**PROBLEM DESCRIPTION:**
The listing that follows must be retyped in full, exactly.

........

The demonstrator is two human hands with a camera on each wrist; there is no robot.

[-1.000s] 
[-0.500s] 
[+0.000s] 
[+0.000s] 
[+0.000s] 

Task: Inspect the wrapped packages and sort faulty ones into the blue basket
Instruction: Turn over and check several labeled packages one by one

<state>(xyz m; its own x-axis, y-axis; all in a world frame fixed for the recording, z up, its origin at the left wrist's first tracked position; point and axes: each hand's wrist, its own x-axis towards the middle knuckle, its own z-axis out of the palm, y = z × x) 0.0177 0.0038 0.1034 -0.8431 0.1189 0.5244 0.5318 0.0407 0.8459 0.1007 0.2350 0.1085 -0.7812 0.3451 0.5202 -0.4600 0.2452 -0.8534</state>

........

**EXPECTED ANSWER:**
The demonstrator is two human hands with a camera on each wrist; there is no robot.

[-1.000s] 
[-0.500s] 
[+0.000s] 
[+0.000s] 
[+0.000s] 

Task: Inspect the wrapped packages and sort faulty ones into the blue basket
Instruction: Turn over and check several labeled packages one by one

<state>(xyz m; its own x-axis, y-axis; all in a world frame fixed for the recording, z up, its origin at the left wrist's first tracked position; point and axes: each hand's wrist, its own x-axis towards the middle knuckle, its own z-axis out of the palm, y = z × x) 0.0177 0.0038 0.1034 -0.8431 0.1189 0.5244 0.5318 0.0407 0.8459 0.1007 0.2350 0.1085 -0.7812 0.3451 0.5202 -0.4600 0.2452 -0.8534</state>

The answer has been fully stated.